Putusan MK Soal Hak Angket

Secara terpisah, mantan inisiator Hak Angket dari F-PD Sutjipto terlihat membagi-bagikan press release hasil putusan Mahkamah Konstitusi (MK) mengenai kepastian hukum dalam tata cara pelaksanaan Hak Angket DPR RI kepada wartawan.

Tidak diketahui secara jelas motif Sutjipto membagi-bagikan hasil putusan MK tersebut, padahal F-PD telah menyatakan menolak usulan Hak Angket Pajak tersebut.

Putusan MK No.8/PUU-VII/20010 itu membatalkan UU Nomor 6 Tahun 1954 tentang Penetapan Hak Angket Dewan Perwakilan Rakyat. Pada sidang putusan yang digelar Senin 31 Januari 2011, MK berkesimpulan UU yang dibentuk dengan Undang-undang Dasar Sementara (UUDS) 1950 tersebut bertentangan dengan UUD 1945.

Namun, penggunaan Hak Angket tetap tidak dibatalkan oleh MK, tapi merujuk pada UU No 27 Tahun 2009 tentang MPR, DPR, DPD dan DPRD (MD3).

Pemohon uji materi UU tentang Hak Angket adalah Bambang Supriyanto, Aryanti Artisari, Jose Dima Satria, serta Aristya Agung Setiawan yang mengaku sebagai simpatisan Partai Demokrat dan Susilo Bambang Yudhoyono.

“Menyatakan, mengabulkan permohonan para pemohon dalam pengujian materil UU Nomor 6 Tahun 1954 tentang Penetapan Hak Angket DPR bertentangan dengan UUD 1945 dan tidak mempunyai kekuatan hukum tetap,” kata Ketua MK Mahfud MD saat membacakan amar putusan.

Sebelum putusan diucapkan, Mahkamah menguraikan pendapat dan pertimbangannya. Menurut Mahkamah, para pemohon dalam permohonannya mempersoalkan dasar hukum pembentukan UU Nomor 6 Tahun 1954 yang berdasar pada UUDS 1950. Padahal, UUDS 1950 sudah tidak berlaku.

Bertentangan dengan UUD 1945

Mahkamah juga berpendapat, adanya perbedaan ketentuan mengenai hak angket DPR yang diatur UU Nomor 6 Tahun 1954 dengan UU Nomor 27 Tahun 2009 tentang MPR, DPR, DPD dan DPRD (MD3) justru menimbulkan ketidakpastian hukum. Inknsistensi itu antara lain terlihat pada pasal 23 UU 6 Nomor Tahun 1954 yang menyebut bahwa segala pemeriksaan oleh Panitia Angket dilakukan dalam rapat tertutup.

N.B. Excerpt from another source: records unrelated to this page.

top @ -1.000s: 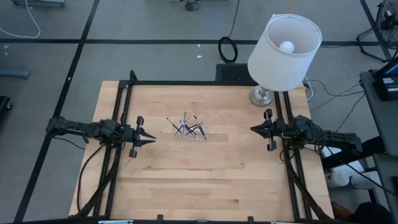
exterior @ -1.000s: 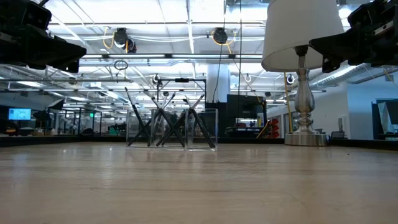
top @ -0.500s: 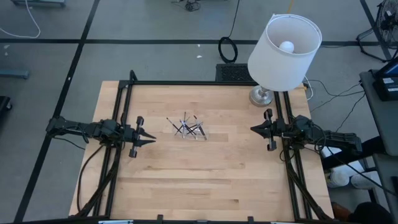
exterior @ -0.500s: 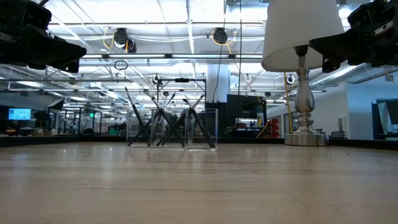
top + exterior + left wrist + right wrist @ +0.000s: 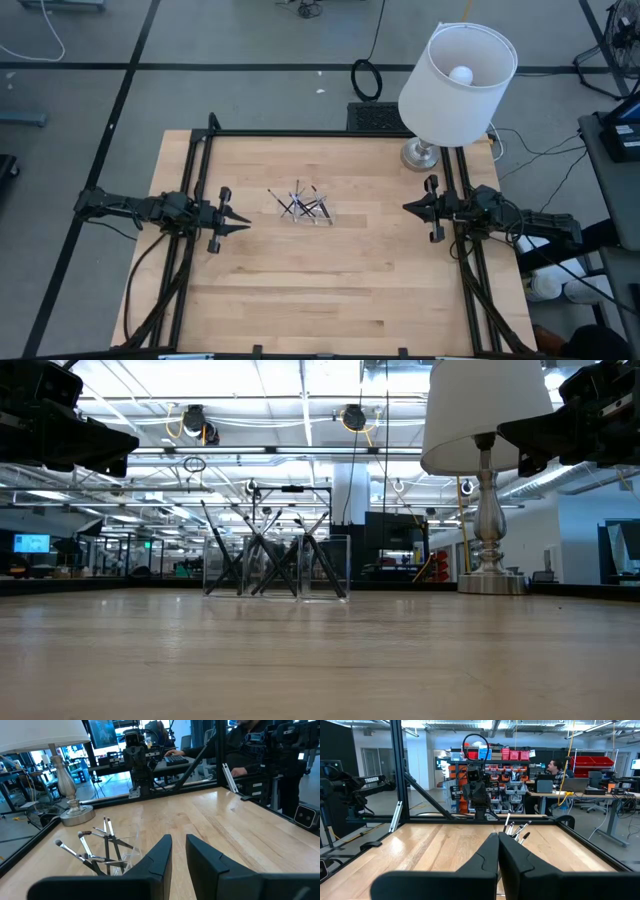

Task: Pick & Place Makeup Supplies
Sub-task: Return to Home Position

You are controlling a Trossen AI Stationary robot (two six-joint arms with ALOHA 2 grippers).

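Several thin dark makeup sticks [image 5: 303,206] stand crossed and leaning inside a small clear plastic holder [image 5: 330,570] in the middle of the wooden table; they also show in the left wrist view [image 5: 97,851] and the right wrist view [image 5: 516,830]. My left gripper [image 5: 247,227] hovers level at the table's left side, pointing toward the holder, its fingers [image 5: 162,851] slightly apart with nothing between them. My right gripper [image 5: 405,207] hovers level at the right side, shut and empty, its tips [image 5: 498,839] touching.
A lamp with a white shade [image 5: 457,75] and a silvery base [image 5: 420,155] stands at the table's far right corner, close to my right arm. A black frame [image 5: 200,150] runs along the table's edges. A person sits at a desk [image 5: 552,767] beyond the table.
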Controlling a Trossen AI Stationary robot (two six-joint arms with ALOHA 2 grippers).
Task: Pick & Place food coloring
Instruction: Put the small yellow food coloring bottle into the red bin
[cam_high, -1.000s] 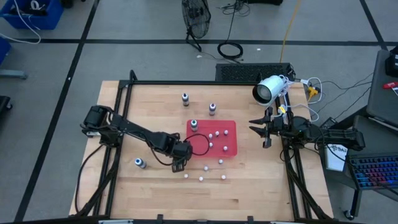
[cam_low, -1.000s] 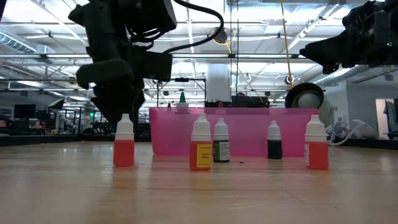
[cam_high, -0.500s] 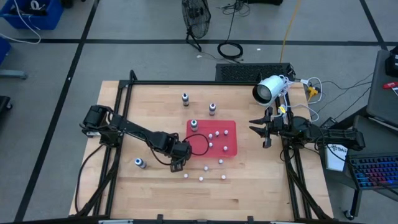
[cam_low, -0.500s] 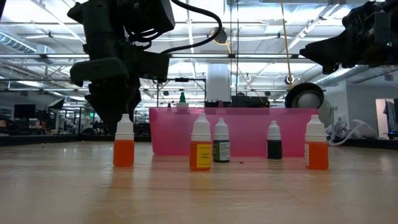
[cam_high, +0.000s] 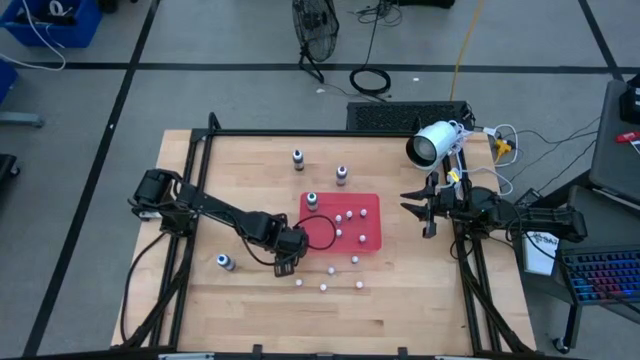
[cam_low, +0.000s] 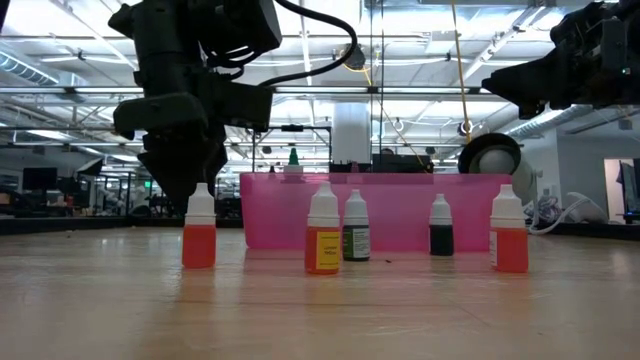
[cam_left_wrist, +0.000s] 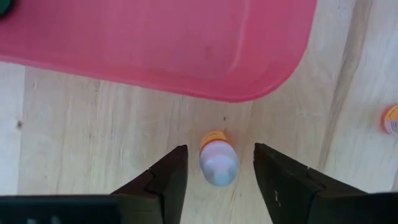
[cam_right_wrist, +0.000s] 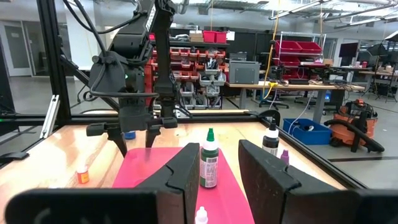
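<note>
Near edge of the bench: three small bottles stood in a loose row in front of the red tray, all on bare wood.

- Orange bottle: upright, whitish cap, just off the tray's near corner. In the left wrist view it stood between the two dark fingers, with a gap on each side.
- Left gripper: hung directly over that orange bottle, jaws released and straddling it without contact.
- Yellow-labelled bottle: upright, beside the orange one, in front of the tray wall.
- Red-orange bottle: upright, furthest along the row.

Middle of the bench: the tray held several small bottles, seen from above as pale caps. A tall green bottle stood upright near the tray's far corner. Two dark bottles showed at the tray's front wall; whether inside or before it could not be told from the low view.

Far side:

- Two bottles stood upright beyond the tray, well apart from it.
- One blue bottle stood alone toward the left edge.
- Right gripper: waited at the bench's right edge, beside the tray, jaws released and empty.
</note>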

Selain itu, ditegaskan pula bahwa anggota-anggota Panitia Angket wajib merahasiakan keteranganketerangan yang diperoleh dalam pemeriksaan, sampai ada keputusan lain yang diambil oleh rapat pleno tertutup Dewan Perwakilan Rakyat yang diadakan khusus untuk itu.

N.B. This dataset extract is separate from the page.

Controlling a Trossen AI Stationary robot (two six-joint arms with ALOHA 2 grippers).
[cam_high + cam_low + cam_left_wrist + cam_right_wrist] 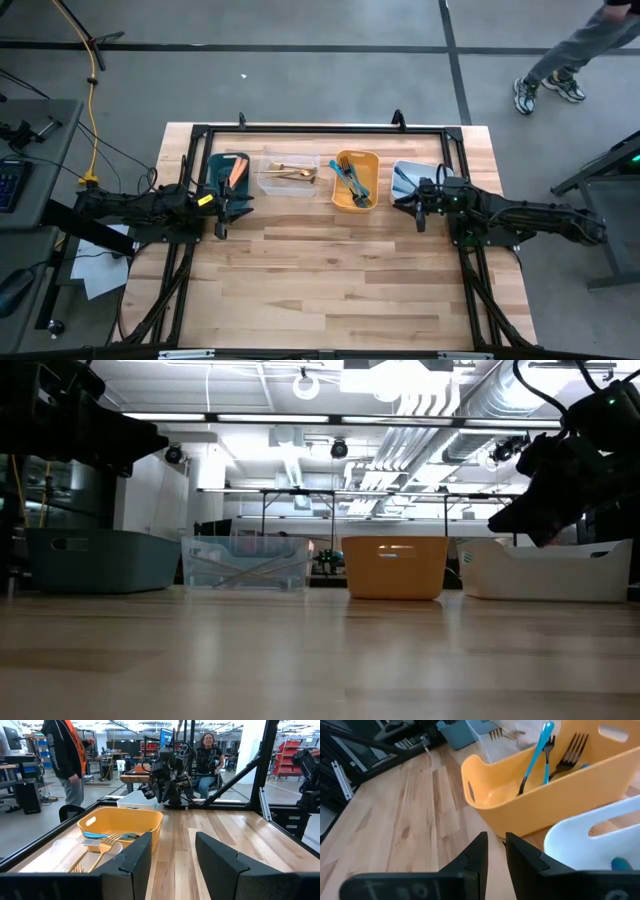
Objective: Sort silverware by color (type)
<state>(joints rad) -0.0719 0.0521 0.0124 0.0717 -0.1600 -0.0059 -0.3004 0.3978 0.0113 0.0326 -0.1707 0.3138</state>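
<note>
Bare wooden tabletop (330, 280) fills the near half, nothing on it. Four bins sit in a row along the far edge. From left: teal bin (226, 174) with salmon-orange handled pieces (237, 170); clear bin (290, 176) with gold utensils (291, 174) lying crossed; yellow bin (355, 180) holding teal-blue handled forks (352, 180), dark tines leaning against its wall; white bin (410, 180) with one blue-handled piece (623, 864) and something orange inside, partly hidden by the arm.

Left gripper (222, 209) hangs over the tabletop just near of the teal bin, fingers (132, 862) spread apart, nothing between them. Right gripper (420, 205) hangs at the near left corner of the white bin, fingers (477, 855) nearly together with only a narrow gap, nothing held. Both are off the tabletop in the low view.

All silverware seen is in the bins; none loose on the wood.

Beyond the tabletop: a person in a dark jacket with orange stripe (65, 757) standing, a seated person (207, 757) farther back, and someone's legs (560, 70) walking on the floor at far right.
</note>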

Namun UU Nomor 27 Tahun 2009 tidak mengatur tentang proses persidangan apakah berlangsung tertutup atau terbuka untuk umum.

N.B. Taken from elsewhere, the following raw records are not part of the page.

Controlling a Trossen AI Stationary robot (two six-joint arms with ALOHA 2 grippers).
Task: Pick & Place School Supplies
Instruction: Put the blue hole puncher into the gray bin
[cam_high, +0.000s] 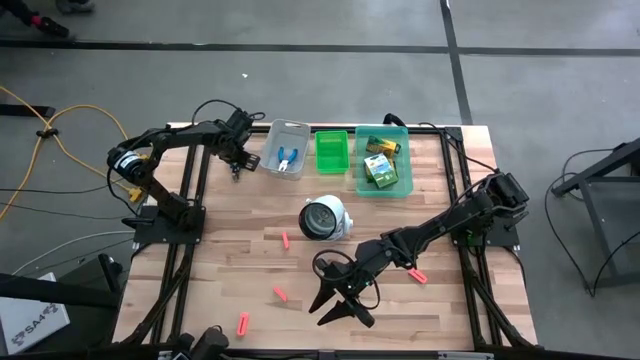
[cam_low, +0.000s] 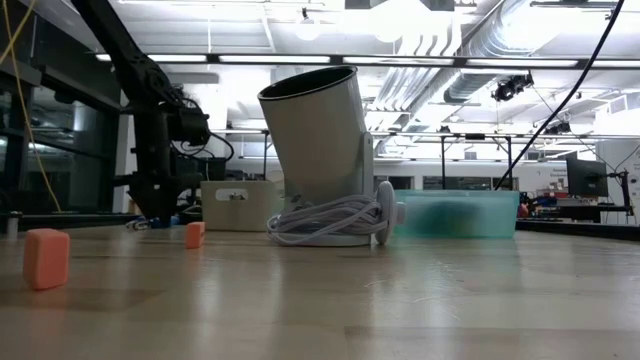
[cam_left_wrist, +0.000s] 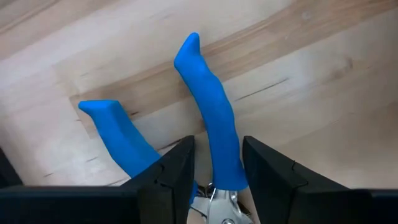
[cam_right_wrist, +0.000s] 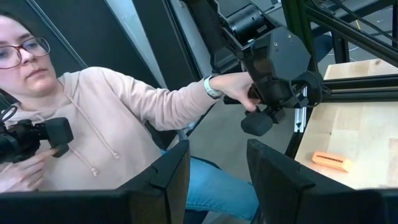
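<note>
You see only the handles of the scissors (cam_left_wrist: 208, 118) in the left wrist view, blades cut off at the edge, and the teal bin (cam_low: 455, 212) blurs in the low view.

Blue-handled scissors (cam_left_wrist: 208, 124) hang handles-out between dark fingers. Another pair (cam_high: 286, 157) lies in the grey bin (cam_high: 271, 160). 2 crayon boxes (cam_high: 380, 168) fill the teal bin (cam_high: 404, 160). 4 red-pink stubs (cam_high: 285, 240) lie scattered on wood.

Three plastic bins stand in a row along the far edge of the bench (cam_high: 230, 225): a grey bin (cam_high: 288, 131), a green bin (cam_high: 332, 140) and a teal bin (cam_high: 404, 160). A round white object with a dark face (cam_high: 325, 217) lies near the middle. A person (cam_right_wrist: 93, 143) in a pink hoodie sits beyond the bench edge.
</note>
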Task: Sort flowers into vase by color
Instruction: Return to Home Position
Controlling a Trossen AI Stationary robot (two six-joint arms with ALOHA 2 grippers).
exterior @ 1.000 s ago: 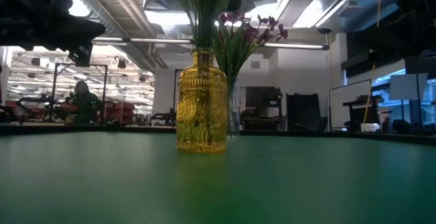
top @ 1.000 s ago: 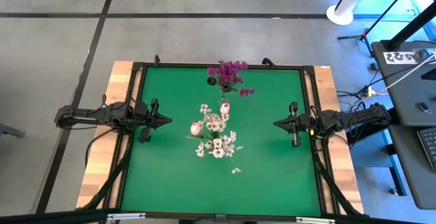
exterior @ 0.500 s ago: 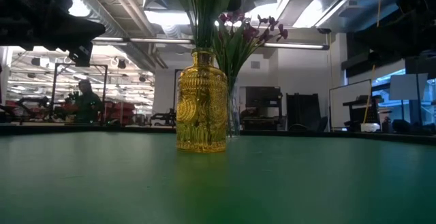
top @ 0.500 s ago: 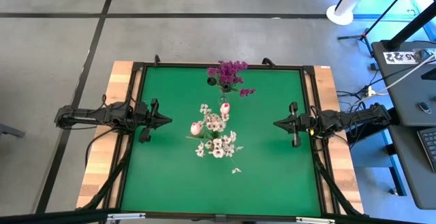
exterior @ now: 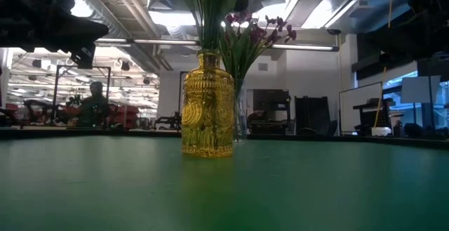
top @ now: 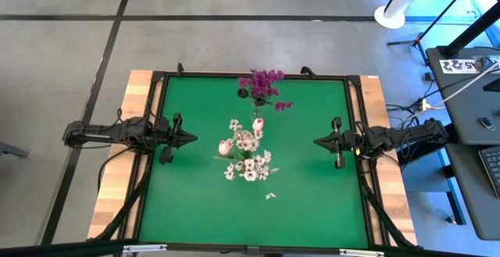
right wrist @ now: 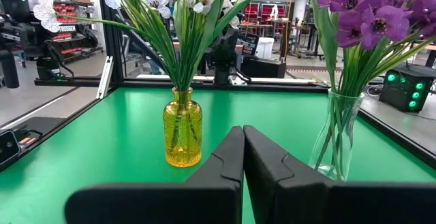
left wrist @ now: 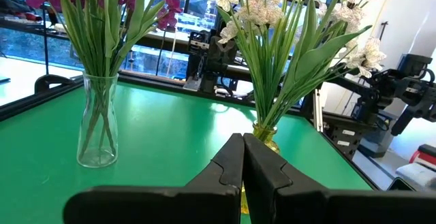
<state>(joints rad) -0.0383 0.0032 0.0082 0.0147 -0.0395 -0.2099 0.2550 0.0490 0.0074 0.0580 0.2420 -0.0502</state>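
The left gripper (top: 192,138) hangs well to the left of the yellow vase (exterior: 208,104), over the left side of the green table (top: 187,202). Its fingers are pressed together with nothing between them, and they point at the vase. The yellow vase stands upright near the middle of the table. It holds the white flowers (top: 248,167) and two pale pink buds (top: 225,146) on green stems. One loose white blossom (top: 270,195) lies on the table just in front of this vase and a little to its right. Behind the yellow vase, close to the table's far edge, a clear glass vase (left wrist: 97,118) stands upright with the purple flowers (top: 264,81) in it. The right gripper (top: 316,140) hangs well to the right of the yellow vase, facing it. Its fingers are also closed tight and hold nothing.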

Perbedaan lain adalah tentang batas waktu pelaporan pelaksanaan tugas angket.

UU tentang MD3 mengatur bahwa Panitia angket melaporkan pelaksanaan tugasnya kepada rapat paripurna DPR paling lama 60 hari sejak dibentuknya panitia angket. Selanjutnya, rapat paripurna DPR mengambil keputusan terhadap laporan panitia angket.

"Namun UU No 6 tahun 1954 tidak mengatur tentang batas waktu pelaporan pelaksanaan tugas angket," beber Mahkamah.

Dalam pertimbangan lainnya, Mahkamah juga melihat bahwa pembentukan UU Nomor 6 tahun 1954 mengacu pada sistem pemerintahan parlementer berdasar UUDS 1950, yang dimaksudkan untuk memberikan perlindungan atau kepastian hukum terhadap panitia angket jikalau presiden membubarkan DPR.

“Ketentuan mengenai hal tersebut diatur dalam pasal 28 UU Nomor 6 Tahun 1954, yang menyatakan bahwa kekuasaan dan pekerjaan panitia angket tidak tertunda oleh penutupan sidang-sidang atau pembubaran DPR yang membentuknya, sampai DPR baru menentukan lain,” kata hakim MK, Akil Mochtar saat membcakan pertimbangan MK.

Oleh karena itu, ketentuan tersebut jelas berbeda atau tidak sejalan dengan UUD 1945 yang menganut sistem pemerintahan presidensil yang tidak memungkinkan presiden membubarkan DPR. Karenanya menurut MK, UU Nomor 6 Tahun 1954 termasuk UU yang tidak dapat diteruskan keberlakuanya karena terdapat perbedaan sitem pemerintahan yang dianut dari kedua konstitusi yang mendasarinya.

“Sehingga materi muatan UU a quo bertentangan dengan UUD 1945. Apabila UU No 6 tahun 1954 tetap dipertahankan akan menimbulkan ketidakpastian hukum yang justru bertentangan dengan  UUD 1945” kata hakim dalam pertimbanganya lagi.